Uncl-Sema3E inhibits angiogenesis and tumour growth in the RIP-Tag2 model.

Alzet minipumps were implanted in 12-week-old RT2 mice to release locally in the pancreas Uncl-Sema3E (n = 14) or mock saline (n = 12) over a period of 2 weeks; other mice were treated orally with sunitinib (n = 8) for the same period (see Materials and Methods Section for details); two independent experiments were performed, yielding consistent results.

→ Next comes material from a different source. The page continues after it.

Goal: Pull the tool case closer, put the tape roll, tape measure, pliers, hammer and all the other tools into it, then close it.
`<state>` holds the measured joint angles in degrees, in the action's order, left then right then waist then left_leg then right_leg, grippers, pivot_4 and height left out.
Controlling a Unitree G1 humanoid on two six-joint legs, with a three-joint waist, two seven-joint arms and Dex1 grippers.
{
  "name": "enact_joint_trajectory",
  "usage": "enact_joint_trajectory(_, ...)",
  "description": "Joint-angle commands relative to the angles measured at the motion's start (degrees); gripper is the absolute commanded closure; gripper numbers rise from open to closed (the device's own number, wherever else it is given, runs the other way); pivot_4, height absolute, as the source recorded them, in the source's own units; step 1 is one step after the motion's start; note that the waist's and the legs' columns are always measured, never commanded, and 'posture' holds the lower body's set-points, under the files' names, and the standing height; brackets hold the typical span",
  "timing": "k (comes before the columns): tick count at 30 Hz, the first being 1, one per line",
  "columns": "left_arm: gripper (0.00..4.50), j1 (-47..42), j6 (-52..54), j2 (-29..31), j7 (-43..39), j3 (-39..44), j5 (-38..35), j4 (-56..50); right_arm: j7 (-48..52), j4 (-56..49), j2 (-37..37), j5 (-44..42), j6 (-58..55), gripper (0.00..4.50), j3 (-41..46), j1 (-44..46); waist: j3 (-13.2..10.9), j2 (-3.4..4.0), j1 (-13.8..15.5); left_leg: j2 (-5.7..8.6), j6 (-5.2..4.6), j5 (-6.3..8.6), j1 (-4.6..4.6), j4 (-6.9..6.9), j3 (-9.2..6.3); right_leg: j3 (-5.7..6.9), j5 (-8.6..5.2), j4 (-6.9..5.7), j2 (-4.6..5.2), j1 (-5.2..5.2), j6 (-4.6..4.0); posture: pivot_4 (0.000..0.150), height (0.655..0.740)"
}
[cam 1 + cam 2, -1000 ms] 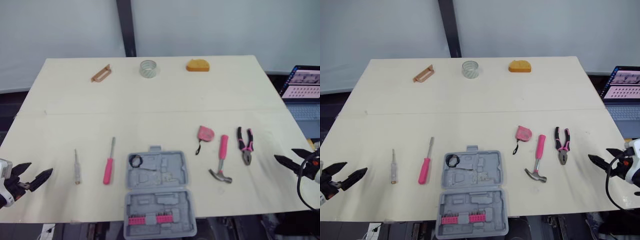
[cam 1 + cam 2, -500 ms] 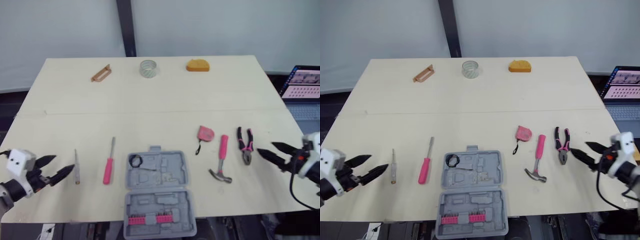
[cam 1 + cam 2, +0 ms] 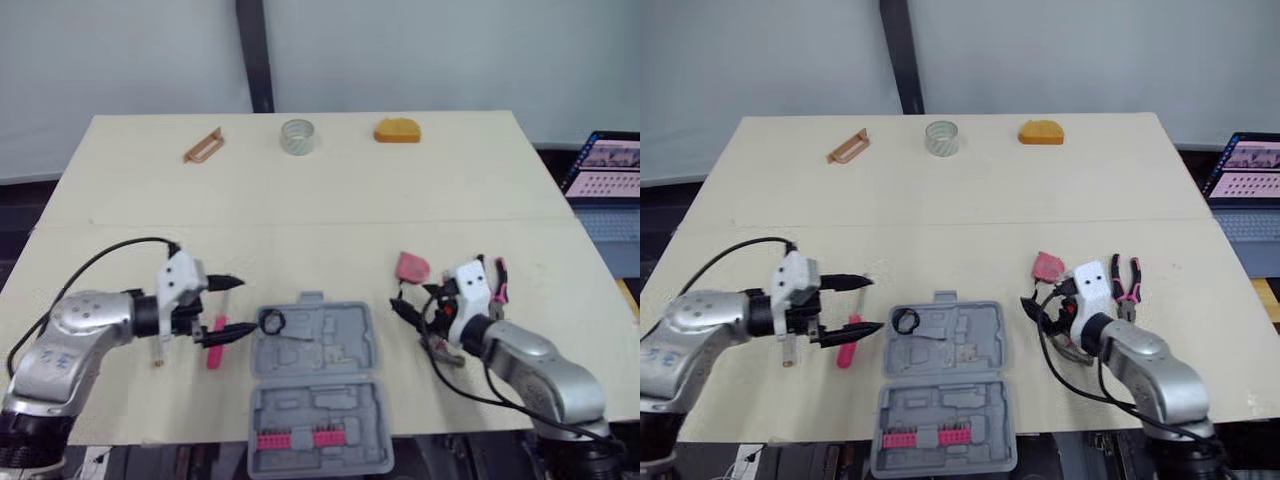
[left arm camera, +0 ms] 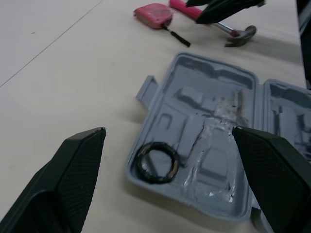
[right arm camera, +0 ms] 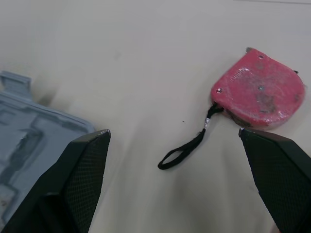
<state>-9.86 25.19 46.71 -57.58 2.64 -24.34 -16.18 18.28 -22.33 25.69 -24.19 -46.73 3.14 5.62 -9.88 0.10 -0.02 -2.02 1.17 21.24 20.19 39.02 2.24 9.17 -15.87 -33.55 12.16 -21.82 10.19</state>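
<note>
The grey tool case lies open, with a row of pink bits in its near half and a black ring in the far-left corner of its far half. Left of the case, the left gripper is spread wide and holds nothing, above the pink screwdriver. Right of the case, the right gripper is spread wide and empty, fingers aimed at the pink tape measure. The hammer and pliers lie farther right. Writing on the laptop is too small to read.
</note>
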Motion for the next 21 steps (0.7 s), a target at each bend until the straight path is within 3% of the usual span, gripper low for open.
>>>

  • A.Average global tumour burden per mice in different experimental conditions.
  • B.Vessel area in treated tumours was estimated based on CD31 staining (n = 6, per each experimental group).
  • C.Vessel coverage with mural cells was assessed by double staining for NG2 and CD31 (n = 6).
  • D.Hypoxic areas in islet tumours were revealed by staining with pimonidazol (PIMO, see Materials and Methods Section; n = 6); the same sections were costained with the endothelial cell marker Endoglin-CD105, and with DAPI.
  • E.Primary RT2 tumour invasiveness was assessed by morphometric analysis of H&E stained sections, as previously reported (Pàez-Ribes et al, 2009). Representative images of the different groups are shown on the right. Uncl-Sema3E treated tumours often displayed a non-invasive phenotype: i.e. the tumour was ‘encapsulated’ and well separated from the surrounding exocrine tissue (delimited by a dotted line). In contrast, in sunitinib-treated mice the tumour invasive front was often extensively intercalated with the surrounding normal exocrine tissue. The graph on the left indicates the average fraction of encapsulated (IT), microinvasive (IC1) and highly invasive (IC2) carcinomas per mice in each experimental condition (n = 8). We assessed the statistical significance of the different relative representation of each tumour histotype in drug-treated versus mock control mice; *p = 0.003; **p = 0.007; §p = 6.1E−05; §§p = 1.7E−06. Scale bars, throughout the entire figure: 100 µm (20 µm in magnified insets in panel C).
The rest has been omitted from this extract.